Sinema joins Manchin in defending filibuster despite support for voting bills

Sen. Kyrsten Sinema (D-AZ) has come to stand next to Sen. Joe Manchin (D-WV) as the only two Democrats in the Senate with any integrity and sense of fairness.

Sinema said Tuesday ahead of a Senate visit by President Joe Biden that she continues to support the filibuster and will not vote to end it or to make exceptions to the 60-vote rule just to pass voting “rights” legislation. 

“I will not support separate actions that worsen the underlying disease of division infecting our country,” Sinema said during a floor speech.

She reiterated her “long-standing support” for the filibuster.

“It is the view I continue to hold”

“It is the view I continue to hold. It is the belief I have shared many times in public settings and in private settings,” Sinema said. “Eliminating the 60-vote threshold will simply guarantee that we lose a critical tool that we need to safeguard our democracy.”

Manchin has said he would only support changes to the filibuster if they had enough  bipartisan support to pass with at least 60 votes, and he praised Sinema’s speech on Thursday.
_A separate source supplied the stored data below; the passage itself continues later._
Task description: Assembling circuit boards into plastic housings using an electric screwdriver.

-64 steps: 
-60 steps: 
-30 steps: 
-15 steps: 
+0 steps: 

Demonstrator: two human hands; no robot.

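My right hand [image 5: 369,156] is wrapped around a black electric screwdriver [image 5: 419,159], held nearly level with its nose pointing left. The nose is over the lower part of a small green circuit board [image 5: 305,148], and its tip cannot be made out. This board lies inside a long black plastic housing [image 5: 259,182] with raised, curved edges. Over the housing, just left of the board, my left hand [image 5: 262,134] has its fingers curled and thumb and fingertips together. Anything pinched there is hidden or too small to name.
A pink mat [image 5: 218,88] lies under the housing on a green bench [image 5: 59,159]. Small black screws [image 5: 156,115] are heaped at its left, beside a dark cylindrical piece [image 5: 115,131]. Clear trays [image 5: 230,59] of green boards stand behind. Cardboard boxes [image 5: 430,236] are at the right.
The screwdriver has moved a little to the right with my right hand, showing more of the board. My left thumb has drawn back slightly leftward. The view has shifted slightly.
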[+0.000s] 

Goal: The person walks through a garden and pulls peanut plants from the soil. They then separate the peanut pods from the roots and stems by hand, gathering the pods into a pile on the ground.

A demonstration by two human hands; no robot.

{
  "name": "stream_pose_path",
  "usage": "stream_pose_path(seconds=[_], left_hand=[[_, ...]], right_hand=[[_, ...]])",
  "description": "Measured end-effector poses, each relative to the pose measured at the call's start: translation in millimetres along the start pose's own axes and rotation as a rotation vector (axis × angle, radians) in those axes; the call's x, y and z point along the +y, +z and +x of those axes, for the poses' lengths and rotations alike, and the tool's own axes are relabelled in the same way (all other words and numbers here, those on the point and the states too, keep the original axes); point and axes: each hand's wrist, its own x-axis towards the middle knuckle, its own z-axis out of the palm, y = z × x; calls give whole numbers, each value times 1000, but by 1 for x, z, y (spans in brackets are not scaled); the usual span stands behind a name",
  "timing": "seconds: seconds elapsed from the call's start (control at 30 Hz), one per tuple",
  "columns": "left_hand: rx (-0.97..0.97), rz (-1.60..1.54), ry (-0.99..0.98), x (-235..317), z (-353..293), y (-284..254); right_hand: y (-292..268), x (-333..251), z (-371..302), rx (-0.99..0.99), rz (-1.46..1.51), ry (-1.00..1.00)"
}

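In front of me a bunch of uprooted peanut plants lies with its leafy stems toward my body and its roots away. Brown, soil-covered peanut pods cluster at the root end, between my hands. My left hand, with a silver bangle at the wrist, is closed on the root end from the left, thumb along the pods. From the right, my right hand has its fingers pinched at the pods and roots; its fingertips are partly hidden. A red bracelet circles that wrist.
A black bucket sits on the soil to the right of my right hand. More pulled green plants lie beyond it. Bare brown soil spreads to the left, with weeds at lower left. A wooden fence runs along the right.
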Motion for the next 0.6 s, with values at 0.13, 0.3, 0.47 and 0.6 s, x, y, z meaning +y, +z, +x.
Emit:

“It was an “excellent speech,” Manchin said. “I think it’s the points that I’ve been making for an awful long time and she has too.”

Currently, there is no Republican support for either ending the filibuster or for the two voting bills Democrats hope to pass without it.

Democrats need to federalize elections

Democrats fear that without the voting bills, Republican and swing states will enact their own laws that will make it more difficult for them to be elected.

Several states like Texas and Georgia have already done so, limiting early and absentee voting and requiring voters to present ID.

The federal voting bills already passed in the House would outlaw voter ID, calling it too restrictive even though ID is needed for much less important activities than voting.

Without laws to federalize elections, it will remain much too easy to cheat at the ballot box, which is what Democrats seem to want or to feel they need in order to keep winning elections.

Democrats are facing a very difficult road to maintaining power after the 2022 midterms, according to recent polls.